Changes in skeletal muscle mitochondria in response to the development of type 2 diabetes or prevention by daily wheel running in hyperphagic OLETF rats

Abstract

The temporal changes in skeletal muscle mitochondrial content and lipid metabolism that precede type 2 diabetes are largely unknown. Here we examined skeletal muscle mitochondrial fatty acid oxidation (MitoFAOX) and markers of mitochondrial gene expression and protein content in sedentary 20- and 40-wk-old hyperphagic, obese Otsuka Long-Evans Tokushima fatty (OLETF-SED) rats. Changes in OLETF-SED rats were compared with two groups of rats who maintained insulin sensitivity: age-matched OLETF rats given access to voluntary running wheels (OLETF-EX) and sedentary, nonobese Long-Evans Tokushima Otsuka (LETO-SED) rats. As expected, glucose tolerance tests revealed insulin resistance at 20 wk that progressed to type 2 diabetes at 40 wk in the OLETF-SED, whereas both the OLETF-EX and LETO-SED maintained whole body insulin sensitivity. At 40 wk, complete MitoFAOX (to CO(2)), beta-hydroxyacyl-CoA dehydrogenase activity, and citrate synthase activity did not differ between OLETF-SED and LETO-SED but were significantly (P < 0.05) higher in OLETF-EX compared with OLETF-SED rats. Genes controlling skeletal muscle MitoFAOX (PGC-1alpha, PPARdelta, mtTFA, cytochrome c) were not different between OLETF-SED and LETO-SED at any age. Compared with the OLETF-SED, the OLETF-EX rats had significantly (P < 0.05) higher skeletal muscle PGC-1alpha, cytochrome c, and mtTFA mRNA levels at 20 and 40 wk and PPARdelta at 40 wk; however, protein content for each of these markers did not differ between groups at 40 wk. Limited changes in skeletal muscle mitochondria were observed during the transition from insulin resistance to type 2 diabetes in the hyperphagic OLETF rat. However, diabetes prevention through increased physical activity appears to be mediated in part through maintenance of skeletal muscle mitochondrial function.

Fig. 1.

Changes in systemic and skeletal muscle glucose homeostasis.

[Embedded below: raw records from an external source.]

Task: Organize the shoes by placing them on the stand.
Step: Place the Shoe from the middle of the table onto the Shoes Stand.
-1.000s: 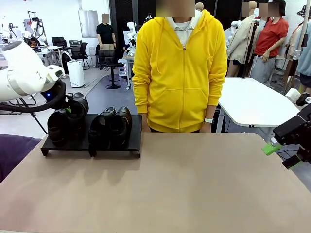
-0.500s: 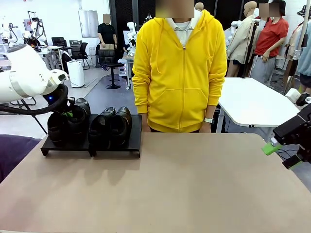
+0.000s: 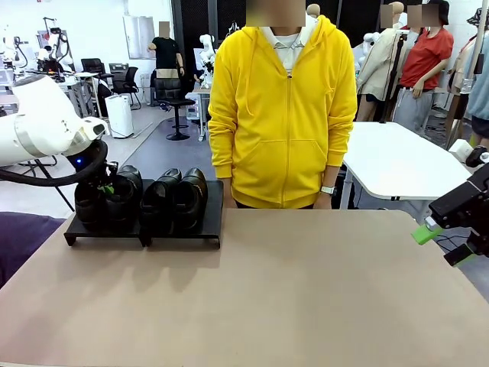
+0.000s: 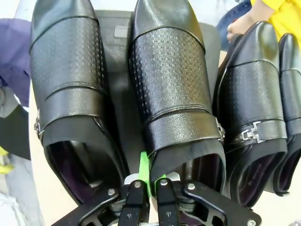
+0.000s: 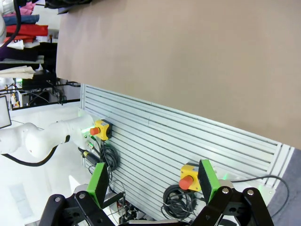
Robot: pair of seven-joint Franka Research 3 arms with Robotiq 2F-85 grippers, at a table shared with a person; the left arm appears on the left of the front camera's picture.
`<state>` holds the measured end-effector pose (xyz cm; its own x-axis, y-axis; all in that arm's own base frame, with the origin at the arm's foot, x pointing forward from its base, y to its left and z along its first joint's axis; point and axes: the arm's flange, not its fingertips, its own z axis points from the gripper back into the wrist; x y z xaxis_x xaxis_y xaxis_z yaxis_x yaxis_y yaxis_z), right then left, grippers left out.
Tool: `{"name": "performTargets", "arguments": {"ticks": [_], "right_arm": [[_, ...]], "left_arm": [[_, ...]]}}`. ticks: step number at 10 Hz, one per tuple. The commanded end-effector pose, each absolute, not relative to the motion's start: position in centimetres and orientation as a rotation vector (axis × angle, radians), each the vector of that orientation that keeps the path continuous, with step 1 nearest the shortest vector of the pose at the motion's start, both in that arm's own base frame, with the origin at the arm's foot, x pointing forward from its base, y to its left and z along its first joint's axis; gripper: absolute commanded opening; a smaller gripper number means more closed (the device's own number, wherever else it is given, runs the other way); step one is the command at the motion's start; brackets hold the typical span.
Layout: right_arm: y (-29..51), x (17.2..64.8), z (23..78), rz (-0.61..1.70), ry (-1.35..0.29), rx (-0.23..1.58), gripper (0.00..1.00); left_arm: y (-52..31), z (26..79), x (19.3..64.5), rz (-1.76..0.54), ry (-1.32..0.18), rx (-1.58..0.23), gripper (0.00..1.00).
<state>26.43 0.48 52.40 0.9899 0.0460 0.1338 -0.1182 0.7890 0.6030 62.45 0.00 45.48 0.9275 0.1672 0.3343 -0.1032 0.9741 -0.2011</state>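
Four black glossy shoes stand in a row on the stand [image 3: 183, 232] at the table's far left. My left gripper [image 3: 108, 187] is shut on the heel rim of the second shoe from the left [image 3: 124, 191], which sits level with its neighbours. In the left wrist view the fingers [image 4: 141, 197] pinch that shoe's [image 4: 171, 84] collar, with one shoe [image 4: 70, 94] on its left and two [image 4: 251, 108] on its right, and the stand [image 4: 120, 56] shows between them. My right gripper [image 3: 442, 245] hangs open off the table's right edge, and in its own wrist view [image 5: 151, 183] nothing lies between its fingers.
A person in a yellow hoodie [image 3: 283, 107] stands at the far edge, hands low beside the stand. The beige tabletop [image 3: 290, 298] stretches bare from the stand to the right edge. A purple cloth [image 3: 19, 237] lies at the left.
My left arm has lowered the held shoe down onto the stand beside the leftmost shoe. The right arm has not moved.
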Motion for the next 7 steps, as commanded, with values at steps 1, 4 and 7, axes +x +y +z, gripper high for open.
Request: {"name": "performTargets", "arguments": {"ticks": [1, 4, 7], "right_arm": [[0.5, 26.5, 52.7, 0.099, -0.121, 0.682, 1.00], [0.5, 26.5, 52.7, 0.099, -0.121, 0.682, 1.00], [0.5, 26.5, 52.7, 0.099, -0.121, 0.682, 1.00]], "left_arm": [[-0.2, 46.4, 62.3, 0.143, -0.354, -0.164, 0.62], [-0.5, 47.3, 62.0, 0.129, -0.384, -0.181, 1.00], [-1.6, 49.7, 60.5, 0.084, -0.434, -0.193, 1.00]]}}
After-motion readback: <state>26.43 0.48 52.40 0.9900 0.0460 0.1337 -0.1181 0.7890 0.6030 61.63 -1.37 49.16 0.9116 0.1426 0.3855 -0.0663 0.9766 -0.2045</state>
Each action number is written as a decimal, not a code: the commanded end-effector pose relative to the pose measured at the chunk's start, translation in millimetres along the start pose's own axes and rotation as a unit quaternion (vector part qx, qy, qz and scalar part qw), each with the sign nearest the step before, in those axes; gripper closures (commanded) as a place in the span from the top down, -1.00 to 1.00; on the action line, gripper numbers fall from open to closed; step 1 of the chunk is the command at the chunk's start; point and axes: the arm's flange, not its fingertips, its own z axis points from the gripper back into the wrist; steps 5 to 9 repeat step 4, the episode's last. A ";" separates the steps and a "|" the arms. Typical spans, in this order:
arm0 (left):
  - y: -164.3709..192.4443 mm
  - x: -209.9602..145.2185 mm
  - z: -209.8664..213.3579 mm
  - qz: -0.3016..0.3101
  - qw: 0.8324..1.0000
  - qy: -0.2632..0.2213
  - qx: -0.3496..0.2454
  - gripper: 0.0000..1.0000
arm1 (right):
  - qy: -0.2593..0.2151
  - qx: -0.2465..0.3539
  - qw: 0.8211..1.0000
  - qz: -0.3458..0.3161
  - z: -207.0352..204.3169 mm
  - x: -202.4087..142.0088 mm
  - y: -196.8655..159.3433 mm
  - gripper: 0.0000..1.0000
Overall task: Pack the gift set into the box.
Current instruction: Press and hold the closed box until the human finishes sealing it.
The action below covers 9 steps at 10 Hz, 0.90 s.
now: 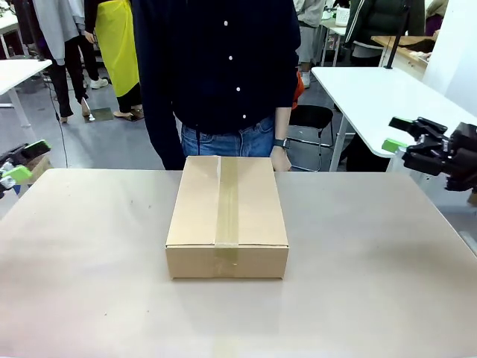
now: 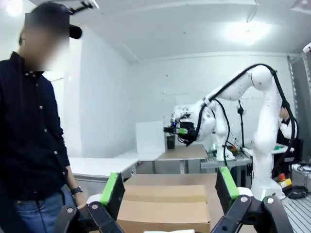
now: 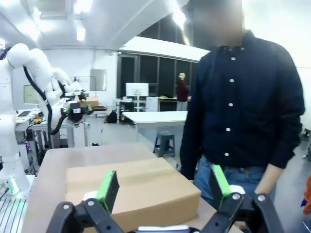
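You are looking across a wide beige table at a large rectangular brown corrugated cardboard box, which sits flat near the table's middle with its top flaps closed and a strip of clear packing tape running down the centre seam and over the near edge. Behind it, at the far side, a person in a dark navy button shirt and blue jeans stands close to the table, one hand hanging just beyond the box's far right corner, a dark wristwatch on that wrist.

Your left gripper, black with green pads, hovers off the table's left edge, well apart from the box; in its wrist view the two green-padded fingers stand spread wide with nothing between them, the closed box lying beyond the gap and the person at the picture's left. Your right gripper hangs off the table's right side, above the level of the box top and well clear of it, its green pad catching the light. Seen from its own wrist, its fingers are likewise parted and empty, framing the box's long side, with the person standing just past the carton at the right.

A white table stands in the room behind, to the right of the person.
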 end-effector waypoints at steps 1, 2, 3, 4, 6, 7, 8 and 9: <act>-2.5 10.9 -16.5 -0.003 1.000 0.016 -0.006 1.00 | 0.007 0.015 1.000 -0.003 -11.7 9.7 2.4 1.00; -2.5 10.9 -16.5 -0.003 1.000 0.016 -0.006 1.00 | 0.007 0.015 1.000 -0.003 -11.7 9.7 2.4 1.00; -2.5 10.9 -16.5 -0.003 1.000 0.016 -0.006 1.00 | 0.007 0.015 1.000 -0.003 -11.7 9.7 2.4 1.00; -2.5 10.9 -16.5 -0.003 1.000 0.016 -0.006 1.00 | 0.007 0.015 1.000 -0.003 -11.7 9.7 2.4 1.00; -2.5 10.9 -16.5 -0.003 1.000 0.016 -0.006 1.00 | 0.007 0.015 1.000 -0.003 -11.7 9.7 2.4 1.00; -2.5 10.9 -16.5 -0.003 1.000 0.016 -0.006 1.00 | 0.007 0.015 1.000 -0.003 -11.7 9.7 2.4 1.00; -2.5 10.9 -16.5 -0.003 1.000 0.016 -0.006 1.00 | 0.007 0.015 1.000 -0.003 -11.7 9.7 2.4 1.00; -2.5 10.9 -16.5 -0.003 1.000 0.016 -0.006 1.00 | 0.007 0.015 1.000 -0.003 -11.7 9.7 2.4 1.00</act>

Glucose (A) and insulin (B) area under curve (AUC) during an intraperitoneal glucose tolerance test. Values are means ± SE (n = 5–6). Basal (C) and insulin-stimulated (D) glucose transport in the extensor digitorum longus. Values are means ± SE (n = 6–8). #Significant difference between 20- and 40-wk values within respective animal group (P < 0.01). †Significantly different from sedentary Otsuka Long-Evans Tokushima fatty rats (OLETF-SED) at respective age (P < 0.05). *Significantly different from sedentary Long-Evans Tokushima Otsuka rats (LETO-SED) at respective age (P < 0.05). OLETF-EX, rats with access to running wheels.

Fig. 2.

Changes in superoxide dismutase (SOD; A) and catalase (B) activity in the red gastrocnemius (RG) muscle. Values are means ± SE (n = 6–8). #Significant difference between 20- and 40-wk values within respective animal group (P < 0.01). †Significantly different from OLETF-EX at respective age (P < 0.05). *Significantly different from LETO-SED at respective age (P < 0.05).

Fig. 3.

Changes in skeletal muscle β-hydroxyacyl-CoA dehydrogenase (β-HAD; A) and citrate synthase activity (B) and complete (C), incomplete (D), and total (E) palmitate oxidation from isolated RG mitochondria. Values are means ± SE (n = 6–8). #Significant difference between 20- and 40-wk values within respective animal group (P < 0.01). †Significantly different from OLETF-SED at respective age (P < 0.05). *Significantly different from LETO-SED at respective age (P < 0.05). ASMs, acid-soluble metabolites.

Fig. 4.

Changes in silent mating type information regulation 2 homolog 1 (SIRT1; A), peroxisome proliferator-activated receptor (PPAR)γ coactivator-1α (PGC-1α; B), PPARδ (C), mitochondrial transcription factor A (mtTFA; D), and cytochrome c (E) mRNA expression in the RG muscle. Values are means ± SE (n = 6–8). #Significant difference between 20- and 40-wk values within respective animal group (P < 0.01). †Significantly different from OLETF-SED at respective age (P < 0.05). *Significantly different from LETO-SED at respective age (P < 0.05).

Fig. 5.

Changes in silent SIRT1 (A), PGC-1α (B), cytochrome c (C), and cytochrome c oxidase IV (COX-IV)-subunit I protein content (D) in the RG muscle. Values are means ± SE (n = 5–8). #Significant difference between 20- and 40-wk values within respective animal group (P < 0.05). †Significantly different from OLETF-SED at respective age (P < 0.05). *Significantly different from LETO-SED at respective age (P < 0.05). AU, arbitrary units.